The "allergen" used herein comprises dust mite extract, pollen extract,
mold extract, animal dander, cockroach extract, food allergen, recombinant
allergen peptide or a combination thereof. The skin or nasal strip further
comprises an immunomodulatory adjuvant. The "immunomodulatory adjuvant"
used herein comprises fungal immunomodulatory protein (FIP) isolated from
Flammalina velutipes, immunostimulatory sequence CpG (CpG
oligodeoxynucleotides) or mycobacterium-Bacillus Calmette Guerin (BCG).

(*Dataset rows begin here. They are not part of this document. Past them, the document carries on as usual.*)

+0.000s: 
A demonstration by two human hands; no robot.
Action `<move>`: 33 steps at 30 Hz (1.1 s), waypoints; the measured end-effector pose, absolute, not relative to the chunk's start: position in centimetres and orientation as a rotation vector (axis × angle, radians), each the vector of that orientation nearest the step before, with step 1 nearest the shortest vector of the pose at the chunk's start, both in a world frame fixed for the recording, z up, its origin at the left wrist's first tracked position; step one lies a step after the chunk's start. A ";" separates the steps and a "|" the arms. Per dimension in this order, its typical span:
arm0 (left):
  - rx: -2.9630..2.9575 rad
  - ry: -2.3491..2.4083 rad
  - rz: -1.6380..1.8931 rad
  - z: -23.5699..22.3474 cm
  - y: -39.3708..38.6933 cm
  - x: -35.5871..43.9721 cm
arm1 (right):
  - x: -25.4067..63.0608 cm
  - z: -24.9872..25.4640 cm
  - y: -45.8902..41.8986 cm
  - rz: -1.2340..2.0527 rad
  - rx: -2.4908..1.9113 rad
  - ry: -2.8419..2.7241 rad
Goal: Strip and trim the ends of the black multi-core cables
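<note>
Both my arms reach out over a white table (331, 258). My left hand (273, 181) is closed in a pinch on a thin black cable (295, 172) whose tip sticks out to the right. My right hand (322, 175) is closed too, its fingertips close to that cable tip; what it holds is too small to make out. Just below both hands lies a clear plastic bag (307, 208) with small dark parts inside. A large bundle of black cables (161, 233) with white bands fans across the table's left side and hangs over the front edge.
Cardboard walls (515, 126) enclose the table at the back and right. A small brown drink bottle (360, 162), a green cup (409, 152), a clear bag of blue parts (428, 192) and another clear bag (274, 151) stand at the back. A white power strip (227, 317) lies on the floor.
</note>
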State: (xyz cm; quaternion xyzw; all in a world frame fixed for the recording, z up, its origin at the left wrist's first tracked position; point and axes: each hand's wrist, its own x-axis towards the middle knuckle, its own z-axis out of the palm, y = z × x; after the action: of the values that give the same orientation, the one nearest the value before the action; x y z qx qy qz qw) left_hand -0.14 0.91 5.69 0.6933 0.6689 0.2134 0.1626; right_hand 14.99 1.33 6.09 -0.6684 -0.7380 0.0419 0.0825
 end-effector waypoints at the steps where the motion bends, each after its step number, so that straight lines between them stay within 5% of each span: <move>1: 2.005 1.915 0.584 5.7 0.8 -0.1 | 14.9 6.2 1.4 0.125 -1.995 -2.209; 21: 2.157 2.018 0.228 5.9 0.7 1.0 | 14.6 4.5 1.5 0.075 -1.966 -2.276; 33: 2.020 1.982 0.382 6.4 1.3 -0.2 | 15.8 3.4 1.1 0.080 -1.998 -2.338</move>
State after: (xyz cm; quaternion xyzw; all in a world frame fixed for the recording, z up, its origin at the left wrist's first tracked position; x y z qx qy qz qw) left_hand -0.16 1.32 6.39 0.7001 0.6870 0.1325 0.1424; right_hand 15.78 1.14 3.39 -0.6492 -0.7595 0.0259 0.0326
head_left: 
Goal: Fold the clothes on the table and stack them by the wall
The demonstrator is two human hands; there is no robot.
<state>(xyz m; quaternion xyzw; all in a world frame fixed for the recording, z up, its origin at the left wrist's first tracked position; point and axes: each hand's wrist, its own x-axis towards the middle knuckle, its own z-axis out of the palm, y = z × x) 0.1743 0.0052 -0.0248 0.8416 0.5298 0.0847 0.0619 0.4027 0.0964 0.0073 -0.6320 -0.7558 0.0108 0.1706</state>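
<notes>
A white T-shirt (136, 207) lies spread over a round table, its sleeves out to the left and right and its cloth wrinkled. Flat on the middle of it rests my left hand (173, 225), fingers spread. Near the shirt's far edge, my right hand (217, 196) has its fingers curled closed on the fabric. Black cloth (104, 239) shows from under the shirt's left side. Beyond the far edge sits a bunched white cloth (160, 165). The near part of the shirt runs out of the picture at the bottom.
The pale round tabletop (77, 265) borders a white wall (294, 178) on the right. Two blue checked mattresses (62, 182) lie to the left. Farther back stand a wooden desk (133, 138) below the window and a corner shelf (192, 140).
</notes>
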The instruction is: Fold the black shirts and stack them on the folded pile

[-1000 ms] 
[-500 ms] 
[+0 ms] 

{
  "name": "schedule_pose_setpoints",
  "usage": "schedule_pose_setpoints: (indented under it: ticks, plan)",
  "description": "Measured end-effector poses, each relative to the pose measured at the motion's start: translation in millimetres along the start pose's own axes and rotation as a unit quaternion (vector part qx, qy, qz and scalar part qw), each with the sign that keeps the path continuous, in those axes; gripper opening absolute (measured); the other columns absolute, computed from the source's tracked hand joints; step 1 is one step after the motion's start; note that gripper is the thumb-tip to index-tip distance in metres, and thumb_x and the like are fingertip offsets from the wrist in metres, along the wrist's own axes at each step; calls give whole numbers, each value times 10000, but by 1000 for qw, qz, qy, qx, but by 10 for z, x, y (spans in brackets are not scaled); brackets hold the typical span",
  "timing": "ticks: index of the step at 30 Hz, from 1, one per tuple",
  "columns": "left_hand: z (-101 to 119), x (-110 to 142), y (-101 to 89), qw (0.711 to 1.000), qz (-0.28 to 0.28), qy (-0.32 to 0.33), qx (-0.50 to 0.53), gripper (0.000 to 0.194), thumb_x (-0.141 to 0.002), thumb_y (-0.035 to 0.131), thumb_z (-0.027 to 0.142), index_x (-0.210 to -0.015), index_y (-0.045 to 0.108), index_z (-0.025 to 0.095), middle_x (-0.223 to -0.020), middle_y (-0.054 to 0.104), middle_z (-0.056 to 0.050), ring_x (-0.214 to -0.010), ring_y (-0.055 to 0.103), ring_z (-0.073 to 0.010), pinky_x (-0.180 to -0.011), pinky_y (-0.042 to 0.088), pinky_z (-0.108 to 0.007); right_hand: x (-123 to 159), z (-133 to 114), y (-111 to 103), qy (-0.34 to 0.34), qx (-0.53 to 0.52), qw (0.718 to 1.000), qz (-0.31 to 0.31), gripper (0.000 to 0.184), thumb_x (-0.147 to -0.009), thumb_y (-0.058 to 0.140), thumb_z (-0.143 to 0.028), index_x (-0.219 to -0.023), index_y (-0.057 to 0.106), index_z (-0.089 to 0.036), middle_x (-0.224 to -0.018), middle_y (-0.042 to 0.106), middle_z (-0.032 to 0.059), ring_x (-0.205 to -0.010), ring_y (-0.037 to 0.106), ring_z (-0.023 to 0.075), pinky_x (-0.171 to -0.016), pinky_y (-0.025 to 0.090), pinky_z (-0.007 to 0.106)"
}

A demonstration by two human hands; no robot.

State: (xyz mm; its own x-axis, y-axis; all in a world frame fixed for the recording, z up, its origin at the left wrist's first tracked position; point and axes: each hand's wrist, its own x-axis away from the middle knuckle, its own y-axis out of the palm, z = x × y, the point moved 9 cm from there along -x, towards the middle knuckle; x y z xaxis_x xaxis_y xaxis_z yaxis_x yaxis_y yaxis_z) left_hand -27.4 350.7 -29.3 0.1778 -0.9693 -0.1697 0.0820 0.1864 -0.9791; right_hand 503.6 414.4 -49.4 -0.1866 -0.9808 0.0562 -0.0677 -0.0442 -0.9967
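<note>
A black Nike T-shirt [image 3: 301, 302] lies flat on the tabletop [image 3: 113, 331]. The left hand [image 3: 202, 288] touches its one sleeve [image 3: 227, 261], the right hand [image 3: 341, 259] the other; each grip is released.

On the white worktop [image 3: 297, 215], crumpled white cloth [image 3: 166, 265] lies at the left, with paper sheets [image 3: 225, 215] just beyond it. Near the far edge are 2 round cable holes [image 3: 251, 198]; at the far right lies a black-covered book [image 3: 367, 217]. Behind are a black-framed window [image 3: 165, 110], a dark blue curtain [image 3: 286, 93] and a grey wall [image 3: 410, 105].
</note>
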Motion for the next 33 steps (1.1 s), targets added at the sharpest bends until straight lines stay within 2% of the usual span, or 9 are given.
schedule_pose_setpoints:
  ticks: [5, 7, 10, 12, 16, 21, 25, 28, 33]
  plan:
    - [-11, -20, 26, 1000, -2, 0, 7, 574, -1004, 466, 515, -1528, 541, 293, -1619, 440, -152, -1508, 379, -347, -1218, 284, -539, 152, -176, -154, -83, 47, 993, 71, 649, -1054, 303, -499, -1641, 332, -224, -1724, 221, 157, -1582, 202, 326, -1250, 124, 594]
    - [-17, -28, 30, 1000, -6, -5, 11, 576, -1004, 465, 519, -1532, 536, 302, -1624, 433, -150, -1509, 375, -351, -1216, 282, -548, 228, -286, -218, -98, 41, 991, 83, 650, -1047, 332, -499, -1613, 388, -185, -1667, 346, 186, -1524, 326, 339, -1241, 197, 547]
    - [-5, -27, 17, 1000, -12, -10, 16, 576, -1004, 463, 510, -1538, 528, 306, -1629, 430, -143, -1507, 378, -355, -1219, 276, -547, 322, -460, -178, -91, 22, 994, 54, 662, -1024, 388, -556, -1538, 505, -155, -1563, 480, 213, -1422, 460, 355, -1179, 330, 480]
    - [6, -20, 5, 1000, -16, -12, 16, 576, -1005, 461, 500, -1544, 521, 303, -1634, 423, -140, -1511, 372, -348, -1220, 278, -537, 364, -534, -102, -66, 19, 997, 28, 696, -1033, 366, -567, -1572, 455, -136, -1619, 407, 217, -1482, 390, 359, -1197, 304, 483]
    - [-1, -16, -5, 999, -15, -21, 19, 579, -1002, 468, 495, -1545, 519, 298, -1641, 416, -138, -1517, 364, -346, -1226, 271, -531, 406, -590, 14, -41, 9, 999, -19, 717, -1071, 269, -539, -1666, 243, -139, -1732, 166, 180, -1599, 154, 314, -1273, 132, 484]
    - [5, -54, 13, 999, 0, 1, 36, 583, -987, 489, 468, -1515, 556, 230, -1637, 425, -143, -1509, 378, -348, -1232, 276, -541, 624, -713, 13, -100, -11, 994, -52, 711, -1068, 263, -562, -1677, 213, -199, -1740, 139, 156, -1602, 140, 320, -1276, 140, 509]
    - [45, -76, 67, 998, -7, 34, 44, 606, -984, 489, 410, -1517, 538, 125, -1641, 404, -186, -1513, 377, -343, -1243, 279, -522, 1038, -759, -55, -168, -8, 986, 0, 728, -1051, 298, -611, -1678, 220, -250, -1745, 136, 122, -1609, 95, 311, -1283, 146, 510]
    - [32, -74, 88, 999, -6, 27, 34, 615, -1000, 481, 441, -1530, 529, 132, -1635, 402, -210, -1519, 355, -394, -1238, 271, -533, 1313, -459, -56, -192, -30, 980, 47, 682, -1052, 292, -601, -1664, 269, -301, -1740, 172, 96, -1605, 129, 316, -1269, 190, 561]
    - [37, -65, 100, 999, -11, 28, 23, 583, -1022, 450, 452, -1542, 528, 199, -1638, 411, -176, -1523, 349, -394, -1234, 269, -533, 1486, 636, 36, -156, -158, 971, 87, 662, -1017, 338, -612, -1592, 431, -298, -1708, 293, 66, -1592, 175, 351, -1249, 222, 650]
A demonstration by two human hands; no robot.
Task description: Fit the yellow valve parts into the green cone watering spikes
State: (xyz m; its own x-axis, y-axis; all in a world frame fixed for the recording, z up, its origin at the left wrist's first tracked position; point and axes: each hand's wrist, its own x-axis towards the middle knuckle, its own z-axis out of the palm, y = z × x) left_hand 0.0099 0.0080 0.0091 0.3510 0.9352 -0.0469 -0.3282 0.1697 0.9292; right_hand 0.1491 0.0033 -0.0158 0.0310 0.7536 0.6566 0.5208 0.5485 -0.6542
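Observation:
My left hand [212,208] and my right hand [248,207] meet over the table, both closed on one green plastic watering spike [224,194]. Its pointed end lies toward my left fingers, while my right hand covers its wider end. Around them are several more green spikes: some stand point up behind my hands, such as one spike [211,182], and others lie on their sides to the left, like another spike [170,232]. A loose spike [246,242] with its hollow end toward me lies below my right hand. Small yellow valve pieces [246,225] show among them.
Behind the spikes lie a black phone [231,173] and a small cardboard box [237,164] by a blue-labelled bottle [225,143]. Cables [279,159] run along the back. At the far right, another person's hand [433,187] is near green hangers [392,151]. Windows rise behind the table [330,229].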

In one embodiment, the allergen extract is in a dosage of 0.01˜10 μg,
preferably 0.01˜1 μg; the FIP is in a dosage of 0.01˜10 μg, preferably 0.5
μg.
The preparation of the nasal or skin strip is described in the subsequent
Materials and Methods section. In general, the allergen extract is in a
concentration of 1˜1000 μg/ml, preferably 1˜ μg/ml; the FIP is in a
concentration of 1˜1000 μg/ml, preferably 250 μg/ml.
The "substrate" of the nasal or skin strip used herein includes
nitrocellulose (NC), polyvinylidene fluoride (PVDF), nylon, filter papers,
fabric, cloth, polyethylene, polypropylene, composite fibers, flexible
medical grade materials, or a combination of above mentioned materials.
The "pharmaceutically acceptable carrier" used herein includes, but is not
limited to, detergent, lipid solvent, glycerol, PBS, normal saline, water,
petrolatum, or vaseline. The detergent includes lecithin or alpha hydroxyl
acid, and the lipid solvent includes alcohol or mint. The glycerol is used
in a concentration of 50% or more.
Claim 1 of 10 Claims
1. A method for treating
allergen-induced airway inflammation, comprising the step of:
applying a nasal strip comprising a mixture of an allergen and a
pharmaceutically acceptable carrier to the nostril of an individual having
allergen-induced airway inflammation for local nasal immunotherapy.